> **About this exercise**
Having located "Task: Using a", write out its line and the remaining lines of the material exactly, the last one included, but not the pictures.

> **Information supplied**
[Start of section]
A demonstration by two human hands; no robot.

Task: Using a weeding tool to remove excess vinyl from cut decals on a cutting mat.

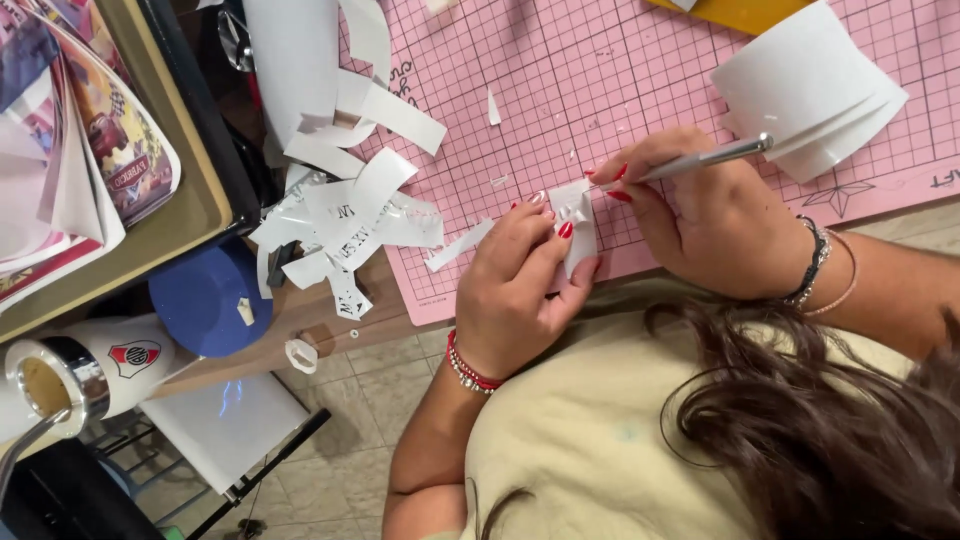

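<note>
Silver weeding tool (700, 158), pinched in right hand (725, 225), points left at white sticker piece (577, 222) gripped by left hand (520, 290), tip hidden.

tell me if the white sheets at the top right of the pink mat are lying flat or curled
Curled: the white sheets bow upward on the pink mat, edges fanned in arcs.

small white sheet piece (577, 222), flat near the front edge of the pink gridded cutting mat (640, 60), pinched at its left edge, slim silver tool (705, 158), tilted, tip on the sheet's top
</note>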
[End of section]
> **Answer space**
Task: Using a weeding tool to remove excess vinyl from cut decals on a cutting mat.


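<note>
Silver weeding tool (700, 158), pinched in right hand (725, 225), points left at white sticker piece (577, 222) gripped by left hand (520, 290), tip hidden.

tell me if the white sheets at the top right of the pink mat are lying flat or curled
Curled: the white sheets bow upward on the pink mat, edges fanned in arcs.

small white sheet piece (577, 222), flat near the front edge of the pink gridded cutting mat (640, 60), pinched at its left edge, slim silver tool (705, 158), tilted, tip on the sheet's top
</note>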

No more output is expected.